**TASK ITEM:**
Would you retype the whole listing exactly, leaving its pictures out?

*** RECORDED INFORMATION

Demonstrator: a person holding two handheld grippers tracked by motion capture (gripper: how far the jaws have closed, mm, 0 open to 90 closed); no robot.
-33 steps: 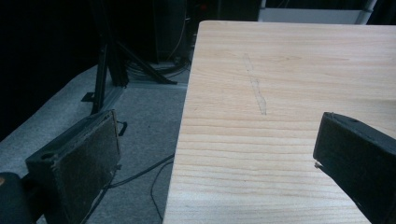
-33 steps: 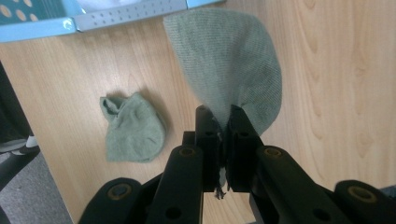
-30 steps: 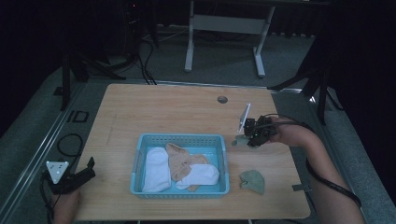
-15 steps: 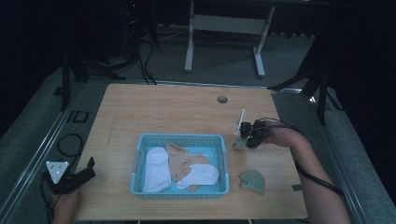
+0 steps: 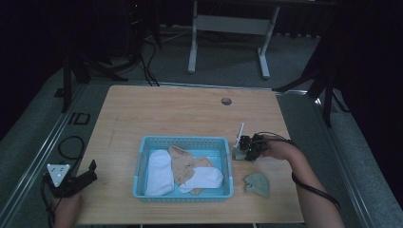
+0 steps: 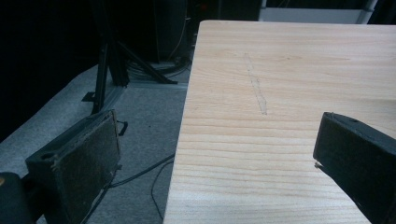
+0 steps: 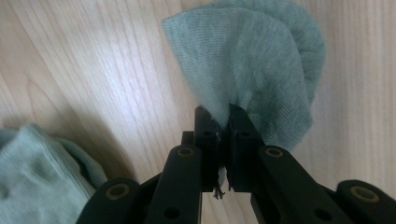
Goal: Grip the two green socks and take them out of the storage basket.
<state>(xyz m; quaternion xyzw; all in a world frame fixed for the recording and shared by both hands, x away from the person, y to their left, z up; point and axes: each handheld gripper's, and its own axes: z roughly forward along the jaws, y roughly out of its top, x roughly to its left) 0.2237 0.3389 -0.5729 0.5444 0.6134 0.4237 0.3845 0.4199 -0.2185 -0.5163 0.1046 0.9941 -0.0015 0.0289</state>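
Right tongs [image 7: 223,122] clamping green sock [image 7: 254,60], hanging bunched above table [image 7: 93,70]

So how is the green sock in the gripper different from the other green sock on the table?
The held sock is pinched in the shut right gripper beside the basket; the loose sock lies free nearer the table's front edge. The held sock is bunched at the pinch; the loose sock lies flatter. Both are the same grey-green knit.

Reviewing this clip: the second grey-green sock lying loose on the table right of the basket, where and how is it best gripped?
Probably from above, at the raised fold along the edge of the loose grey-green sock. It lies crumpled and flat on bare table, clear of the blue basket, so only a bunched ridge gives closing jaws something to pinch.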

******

**COMPLETED TASK:**
Demonstrator: a person holding two handheld grippers tracked by motion capture (gripper: how far the jaws have closed, mm, 0 open to 90 closed); no robot.
-33 steps: 
-33 steps: 
-30 steps: 
-15 steps: 
+0 steps: 
+0 steps: 
+0 steps: 
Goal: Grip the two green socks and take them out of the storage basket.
<state>(xyz m; quaternion xyzw; all in a world frame fixed for the recording and shared by both hands, x away from the person, y to their left, z up; point and axes: each handheld gripper's, and its own axes: z roughly forward along the jaws, y roughly out of its top, x roughly to its left) 0.2237 0.3389 -0.5729 0.5444 0.6134 0.4237 0.3845 0.4199 -0.2185 -0.5163 0.1046 0.9941 -0.0015 0.0289</state>
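Right tongs [image 7: 223,122] clamping green sock [image 7: 254,60], hanging bunched above table [image 7: 93,70]

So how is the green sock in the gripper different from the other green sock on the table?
The held sock is pinched in the shut right gripper beside the basket; the loose sock lies free nearer the table's front edge. The held sock is bunched at the pinch; the loose sock lies flatter. Both are the same grey-green knit.

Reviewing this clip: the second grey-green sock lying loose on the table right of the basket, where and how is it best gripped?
Probably from above, at the raised fold along the edge of the loose grey-green sock. It lies crumpled and flat on bare table, clear of the blue basket, so only a bunched ridge gives closing jaws something to pinch.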

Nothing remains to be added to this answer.